**Exercise instructions:** The lines needed are those from the start of the records through the line holding "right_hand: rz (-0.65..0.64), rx", each copied exactly.

Items listed in a dataset
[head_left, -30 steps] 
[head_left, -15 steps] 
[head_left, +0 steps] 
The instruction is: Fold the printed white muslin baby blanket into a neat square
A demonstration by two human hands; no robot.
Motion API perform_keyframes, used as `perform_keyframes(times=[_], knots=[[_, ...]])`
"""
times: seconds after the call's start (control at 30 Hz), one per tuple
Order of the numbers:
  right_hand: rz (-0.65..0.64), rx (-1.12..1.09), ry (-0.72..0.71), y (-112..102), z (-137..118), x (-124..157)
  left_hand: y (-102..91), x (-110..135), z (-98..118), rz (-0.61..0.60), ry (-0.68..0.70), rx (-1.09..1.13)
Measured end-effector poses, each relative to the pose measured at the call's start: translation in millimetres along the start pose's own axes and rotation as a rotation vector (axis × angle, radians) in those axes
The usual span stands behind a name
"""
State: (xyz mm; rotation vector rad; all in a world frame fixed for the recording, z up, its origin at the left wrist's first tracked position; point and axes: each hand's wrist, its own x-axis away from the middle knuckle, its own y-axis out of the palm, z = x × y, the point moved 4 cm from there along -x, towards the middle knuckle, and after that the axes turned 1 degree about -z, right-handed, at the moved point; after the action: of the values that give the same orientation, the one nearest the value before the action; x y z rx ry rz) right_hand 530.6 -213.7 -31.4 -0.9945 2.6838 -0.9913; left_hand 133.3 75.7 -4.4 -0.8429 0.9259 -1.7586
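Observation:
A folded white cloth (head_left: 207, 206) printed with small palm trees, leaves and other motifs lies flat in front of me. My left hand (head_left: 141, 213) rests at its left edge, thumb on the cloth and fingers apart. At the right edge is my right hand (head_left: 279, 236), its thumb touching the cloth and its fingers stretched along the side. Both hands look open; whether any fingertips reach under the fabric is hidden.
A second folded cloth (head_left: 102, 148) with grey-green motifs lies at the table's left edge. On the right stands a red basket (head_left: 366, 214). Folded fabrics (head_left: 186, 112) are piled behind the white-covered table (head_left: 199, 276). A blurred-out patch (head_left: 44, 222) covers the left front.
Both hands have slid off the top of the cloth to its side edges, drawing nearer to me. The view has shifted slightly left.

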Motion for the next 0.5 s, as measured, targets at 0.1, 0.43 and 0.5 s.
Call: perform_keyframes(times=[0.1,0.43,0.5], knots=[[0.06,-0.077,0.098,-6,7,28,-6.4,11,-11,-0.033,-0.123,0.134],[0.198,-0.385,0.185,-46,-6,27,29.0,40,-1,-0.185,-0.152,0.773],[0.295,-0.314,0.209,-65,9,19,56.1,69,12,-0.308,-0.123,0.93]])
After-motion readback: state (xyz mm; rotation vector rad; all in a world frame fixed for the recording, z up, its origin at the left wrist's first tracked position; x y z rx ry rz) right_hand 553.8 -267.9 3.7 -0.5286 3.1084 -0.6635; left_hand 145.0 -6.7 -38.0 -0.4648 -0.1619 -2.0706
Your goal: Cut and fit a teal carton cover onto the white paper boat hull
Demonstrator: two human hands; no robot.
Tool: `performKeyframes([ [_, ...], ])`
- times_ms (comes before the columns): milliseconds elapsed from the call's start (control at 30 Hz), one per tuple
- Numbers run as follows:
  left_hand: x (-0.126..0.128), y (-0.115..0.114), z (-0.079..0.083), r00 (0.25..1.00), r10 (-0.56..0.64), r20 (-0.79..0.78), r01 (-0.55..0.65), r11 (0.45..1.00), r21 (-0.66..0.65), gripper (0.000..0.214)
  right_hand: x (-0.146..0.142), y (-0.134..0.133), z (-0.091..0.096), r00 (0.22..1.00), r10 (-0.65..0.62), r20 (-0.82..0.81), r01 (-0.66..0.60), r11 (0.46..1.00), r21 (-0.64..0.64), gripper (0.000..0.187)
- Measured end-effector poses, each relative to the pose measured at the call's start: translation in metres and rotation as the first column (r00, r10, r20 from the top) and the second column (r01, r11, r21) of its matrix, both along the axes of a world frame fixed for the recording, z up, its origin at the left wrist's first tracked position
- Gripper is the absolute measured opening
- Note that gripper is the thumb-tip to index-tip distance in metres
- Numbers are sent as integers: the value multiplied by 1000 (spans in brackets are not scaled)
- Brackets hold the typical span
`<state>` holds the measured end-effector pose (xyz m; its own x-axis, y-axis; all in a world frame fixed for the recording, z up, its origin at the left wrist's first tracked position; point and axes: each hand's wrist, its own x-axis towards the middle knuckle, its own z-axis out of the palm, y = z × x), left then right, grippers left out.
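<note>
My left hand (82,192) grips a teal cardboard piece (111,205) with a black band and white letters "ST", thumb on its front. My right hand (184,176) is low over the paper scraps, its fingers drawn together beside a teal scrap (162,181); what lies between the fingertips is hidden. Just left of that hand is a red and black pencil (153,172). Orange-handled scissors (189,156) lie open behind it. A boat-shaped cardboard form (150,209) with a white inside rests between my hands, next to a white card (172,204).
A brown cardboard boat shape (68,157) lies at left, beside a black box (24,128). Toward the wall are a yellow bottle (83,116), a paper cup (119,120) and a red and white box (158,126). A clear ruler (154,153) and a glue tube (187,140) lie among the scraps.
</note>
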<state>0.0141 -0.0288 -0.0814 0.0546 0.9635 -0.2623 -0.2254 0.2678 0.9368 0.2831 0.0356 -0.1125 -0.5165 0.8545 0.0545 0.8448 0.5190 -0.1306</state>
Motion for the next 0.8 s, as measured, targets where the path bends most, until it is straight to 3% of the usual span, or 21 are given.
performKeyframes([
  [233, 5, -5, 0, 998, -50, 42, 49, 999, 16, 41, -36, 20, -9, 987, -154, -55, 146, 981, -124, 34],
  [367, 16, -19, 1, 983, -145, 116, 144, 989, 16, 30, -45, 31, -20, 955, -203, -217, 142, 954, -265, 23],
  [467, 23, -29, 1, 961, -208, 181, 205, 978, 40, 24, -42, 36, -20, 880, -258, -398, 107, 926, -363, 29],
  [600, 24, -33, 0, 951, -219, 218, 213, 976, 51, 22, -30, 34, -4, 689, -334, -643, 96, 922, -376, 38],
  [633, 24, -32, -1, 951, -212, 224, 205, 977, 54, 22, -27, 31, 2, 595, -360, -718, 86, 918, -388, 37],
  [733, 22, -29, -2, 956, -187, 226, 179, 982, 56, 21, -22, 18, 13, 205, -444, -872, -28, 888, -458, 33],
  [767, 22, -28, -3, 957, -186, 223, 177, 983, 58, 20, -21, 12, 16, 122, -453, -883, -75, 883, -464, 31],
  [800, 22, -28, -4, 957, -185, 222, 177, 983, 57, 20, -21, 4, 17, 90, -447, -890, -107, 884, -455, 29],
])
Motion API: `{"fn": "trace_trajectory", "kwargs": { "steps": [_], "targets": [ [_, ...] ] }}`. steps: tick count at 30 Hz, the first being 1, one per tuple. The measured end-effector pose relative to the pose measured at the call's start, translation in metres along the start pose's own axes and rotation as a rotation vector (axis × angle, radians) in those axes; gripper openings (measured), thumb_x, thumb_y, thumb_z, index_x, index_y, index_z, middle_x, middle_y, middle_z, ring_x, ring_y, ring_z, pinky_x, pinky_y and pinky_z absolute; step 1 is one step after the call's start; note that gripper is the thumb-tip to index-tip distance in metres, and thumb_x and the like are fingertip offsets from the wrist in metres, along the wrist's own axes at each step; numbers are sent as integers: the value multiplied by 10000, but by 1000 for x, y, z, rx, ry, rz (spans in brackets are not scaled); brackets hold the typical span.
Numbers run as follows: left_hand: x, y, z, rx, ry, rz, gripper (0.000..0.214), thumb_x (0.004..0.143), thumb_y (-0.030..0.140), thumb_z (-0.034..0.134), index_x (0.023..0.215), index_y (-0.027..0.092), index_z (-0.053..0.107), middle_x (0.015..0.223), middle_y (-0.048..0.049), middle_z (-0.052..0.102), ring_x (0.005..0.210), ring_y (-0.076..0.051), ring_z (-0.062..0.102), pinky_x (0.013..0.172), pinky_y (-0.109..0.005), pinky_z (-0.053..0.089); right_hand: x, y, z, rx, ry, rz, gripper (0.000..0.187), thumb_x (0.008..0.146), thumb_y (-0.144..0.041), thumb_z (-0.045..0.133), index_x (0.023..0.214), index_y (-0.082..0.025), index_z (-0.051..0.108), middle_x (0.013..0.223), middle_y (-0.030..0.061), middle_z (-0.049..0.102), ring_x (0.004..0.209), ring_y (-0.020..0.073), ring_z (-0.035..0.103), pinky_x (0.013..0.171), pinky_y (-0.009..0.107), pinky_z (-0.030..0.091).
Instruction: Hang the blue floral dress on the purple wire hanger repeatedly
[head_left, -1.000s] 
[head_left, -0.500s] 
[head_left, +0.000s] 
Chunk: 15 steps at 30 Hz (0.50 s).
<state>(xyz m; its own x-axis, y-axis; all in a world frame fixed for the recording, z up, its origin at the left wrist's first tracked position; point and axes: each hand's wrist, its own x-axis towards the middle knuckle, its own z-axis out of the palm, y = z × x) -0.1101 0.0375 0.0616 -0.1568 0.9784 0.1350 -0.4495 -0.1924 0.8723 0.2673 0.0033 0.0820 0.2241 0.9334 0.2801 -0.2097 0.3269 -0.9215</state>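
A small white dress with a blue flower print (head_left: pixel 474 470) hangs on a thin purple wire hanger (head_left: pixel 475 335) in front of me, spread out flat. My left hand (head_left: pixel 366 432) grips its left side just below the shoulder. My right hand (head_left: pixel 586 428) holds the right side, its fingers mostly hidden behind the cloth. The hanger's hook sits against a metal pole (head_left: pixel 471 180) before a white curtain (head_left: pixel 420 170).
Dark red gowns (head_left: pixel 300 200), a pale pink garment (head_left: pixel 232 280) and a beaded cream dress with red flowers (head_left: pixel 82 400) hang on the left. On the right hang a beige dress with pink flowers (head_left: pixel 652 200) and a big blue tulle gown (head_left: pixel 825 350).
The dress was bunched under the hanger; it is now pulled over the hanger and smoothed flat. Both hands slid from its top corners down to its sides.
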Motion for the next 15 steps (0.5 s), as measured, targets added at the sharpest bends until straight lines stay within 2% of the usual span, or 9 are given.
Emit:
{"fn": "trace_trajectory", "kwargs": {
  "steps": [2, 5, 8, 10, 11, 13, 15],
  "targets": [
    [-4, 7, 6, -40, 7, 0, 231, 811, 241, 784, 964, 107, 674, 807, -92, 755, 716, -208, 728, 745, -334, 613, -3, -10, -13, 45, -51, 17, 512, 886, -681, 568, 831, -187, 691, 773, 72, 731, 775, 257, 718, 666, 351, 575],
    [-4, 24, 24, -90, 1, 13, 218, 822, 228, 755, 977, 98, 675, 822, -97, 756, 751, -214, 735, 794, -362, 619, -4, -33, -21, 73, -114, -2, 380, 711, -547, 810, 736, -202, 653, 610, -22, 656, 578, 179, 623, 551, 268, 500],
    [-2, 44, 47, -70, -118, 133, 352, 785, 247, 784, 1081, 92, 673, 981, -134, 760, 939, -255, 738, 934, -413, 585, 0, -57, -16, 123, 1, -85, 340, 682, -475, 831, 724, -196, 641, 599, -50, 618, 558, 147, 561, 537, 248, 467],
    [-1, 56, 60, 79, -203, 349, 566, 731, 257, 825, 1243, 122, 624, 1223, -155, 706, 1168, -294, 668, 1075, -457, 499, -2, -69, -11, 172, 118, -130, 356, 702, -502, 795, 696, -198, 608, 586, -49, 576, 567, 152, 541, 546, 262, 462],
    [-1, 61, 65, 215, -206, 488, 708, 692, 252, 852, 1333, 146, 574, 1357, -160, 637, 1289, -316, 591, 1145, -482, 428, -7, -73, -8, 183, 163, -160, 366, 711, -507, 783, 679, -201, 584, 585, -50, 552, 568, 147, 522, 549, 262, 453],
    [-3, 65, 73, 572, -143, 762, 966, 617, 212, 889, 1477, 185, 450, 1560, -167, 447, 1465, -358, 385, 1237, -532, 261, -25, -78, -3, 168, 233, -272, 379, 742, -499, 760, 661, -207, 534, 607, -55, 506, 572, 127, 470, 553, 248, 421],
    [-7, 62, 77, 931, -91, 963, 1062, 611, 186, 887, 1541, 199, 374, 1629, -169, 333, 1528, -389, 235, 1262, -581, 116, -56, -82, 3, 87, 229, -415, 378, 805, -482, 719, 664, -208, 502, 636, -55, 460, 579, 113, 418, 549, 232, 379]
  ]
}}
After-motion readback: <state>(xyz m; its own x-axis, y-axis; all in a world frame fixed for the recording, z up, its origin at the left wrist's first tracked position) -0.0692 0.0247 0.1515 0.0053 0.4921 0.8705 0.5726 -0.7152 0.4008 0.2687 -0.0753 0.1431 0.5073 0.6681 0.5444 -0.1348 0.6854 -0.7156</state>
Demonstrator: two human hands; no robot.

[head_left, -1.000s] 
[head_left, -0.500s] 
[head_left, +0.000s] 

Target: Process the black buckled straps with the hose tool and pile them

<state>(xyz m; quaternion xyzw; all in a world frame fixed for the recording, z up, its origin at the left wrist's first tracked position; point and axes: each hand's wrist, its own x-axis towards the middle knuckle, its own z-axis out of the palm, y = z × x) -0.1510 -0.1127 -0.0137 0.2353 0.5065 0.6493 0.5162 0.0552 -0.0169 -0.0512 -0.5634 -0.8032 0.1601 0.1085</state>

**Exercise answer:**
[head_left, -30 steps] 
[head_left, -15 steps] 
[head_left, +0 steps] 
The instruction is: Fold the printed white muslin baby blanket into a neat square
A demonstration by two human hands; no robot.
Motion API perform_keyframes, used as `perform_keyframes(times=[_], knots=[[_, ...]])`
"""
times: seconds after the call's start (control at 30 Hz), one per tuple
Order of the numbers:
  right_hand: rz (-0.65..0.64), rx (-1.12..1.09), ry (-0.72..0.71), y (-112..102), z (-137..118), x (-124..157)

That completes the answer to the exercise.